Incredibly, to reach the first of the fine bike trails I traversed, the Chedoke trail, you ride right into the course and walk up the hill to the clubhouse, where the trail begins. I watched some very working class guys tee off, the first beautifully (each your heart out Trump), the second hooking dangerously, evoking stentorious FOREs.

 

The trail edges gently up along the escarpment and eventually arrives at the ominous 403 with a rickety wooden bridge over the incessant hurtling death machines. Down the steps and walking up a steep hill, I was sweating and paused as a jolly fellow climbed the hill proudly, though he was going so slowly, I was sure he would fall.

 

I hadn’t (yet) got lost, and casually took Jeff’s directions to a waterfall, as Hamilton is also nicknamed ‘city of waterfalls’ (100+). Mistake. Ignoring my diligently prepared left-right-lefts, I ended up on a hill longer than any in my experience, fortunately with a bike lane. Even slowing down, I would soon reach a kind of terminal velocity, requiring total awareness, as manholes flashed by and would have bumped precariously.

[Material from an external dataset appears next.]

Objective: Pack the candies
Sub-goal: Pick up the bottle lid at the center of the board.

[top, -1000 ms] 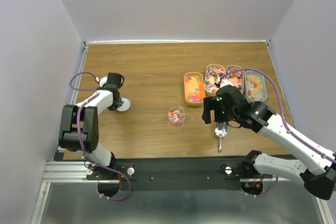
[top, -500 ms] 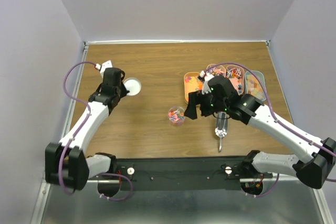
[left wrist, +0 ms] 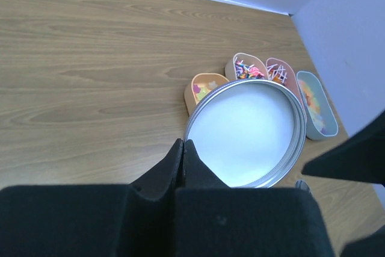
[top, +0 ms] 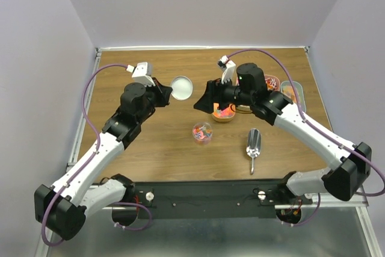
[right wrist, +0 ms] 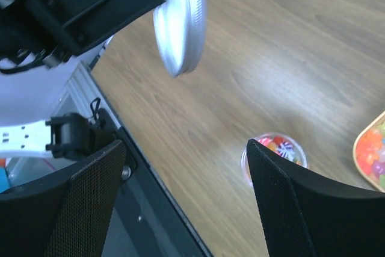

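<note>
"What's the left gripper (top: 168, 92) got?"
"It's pinching the rim of a round metal lid (top: 181, 87), held above the tabletop (top: 150, 148)."
"And the right gripper (top: 204, 97)?"
"Fingers spread wide, facing the lid."
"The candies (top: 202, 131)?"
"In the small clear jar (right wrist: 277, 136) at mid-tabletop. There are more in the trays (left wrist: 190, 95) far right, and a scoop (top: 253, 142) lies right of the jar."

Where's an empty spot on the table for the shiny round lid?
The round silver lid fits anywhere on the left of the wooden table, bare from the far edge to the small clear jar of candies. Bare too between that jar and the metal scoop. Crowded far right, by the oblong pastel trays.
</note>
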Controlling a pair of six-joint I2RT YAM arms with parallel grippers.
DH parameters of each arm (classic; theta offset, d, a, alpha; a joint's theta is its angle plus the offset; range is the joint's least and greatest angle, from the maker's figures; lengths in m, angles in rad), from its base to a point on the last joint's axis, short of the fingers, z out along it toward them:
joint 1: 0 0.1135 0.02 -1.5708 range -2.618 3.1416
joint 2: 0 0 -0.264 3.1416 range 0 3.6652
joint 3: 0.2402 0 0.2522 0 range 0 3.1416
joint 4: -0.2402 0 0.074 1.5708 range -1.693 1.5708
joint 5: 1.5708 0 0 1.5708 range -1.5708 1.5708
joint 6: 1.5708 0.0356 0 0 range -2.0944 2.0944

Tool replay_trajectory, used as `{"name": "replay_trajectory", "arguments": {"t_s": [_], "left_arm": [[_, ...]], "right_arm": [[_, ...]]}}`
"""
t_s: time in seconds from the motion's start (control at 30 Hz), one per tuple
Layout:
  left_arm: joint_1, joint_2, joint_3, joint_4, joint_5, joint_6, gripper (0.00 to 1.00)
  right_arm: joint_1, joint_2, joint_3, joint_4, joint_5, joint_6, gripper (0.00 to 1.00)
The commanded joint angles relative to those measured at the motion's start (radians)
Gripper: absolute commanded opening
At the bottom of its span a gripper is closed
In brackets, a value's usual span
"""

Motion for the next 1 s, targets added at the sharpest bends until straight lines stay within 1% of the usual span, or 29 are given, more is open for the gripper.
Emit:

Finally, nearing the bottom, Tiffany falls (not the one Jeff had intended). As throughout the day, the other visitors were Indian in saris, with a dottering matriarch inching along over the rocks.

 

A ‘ribbon falls’, a graceful ribbon falling gently (most of the time), named in honour of Dr Oliver Tiffany, who emigrated from the upstart United States in 1796 with his brother. Oliver was born in Massachusetts and studied medicine at Dartmouth.

 

Ironically, it was the father who was a rebel. Both sons were not impressed with the coup or whatever, and like tens of thousands of Loyalists, they migrated to British North America, hopeful that their father’s sins would not condemn them. Canada welcomed these ‘draft dodgers’, especially doctors, so Oliver was ‘granted’ a hefty tract which included the falls. He practiced medicine 40 years and is a founding father of Dundas-Hamilton.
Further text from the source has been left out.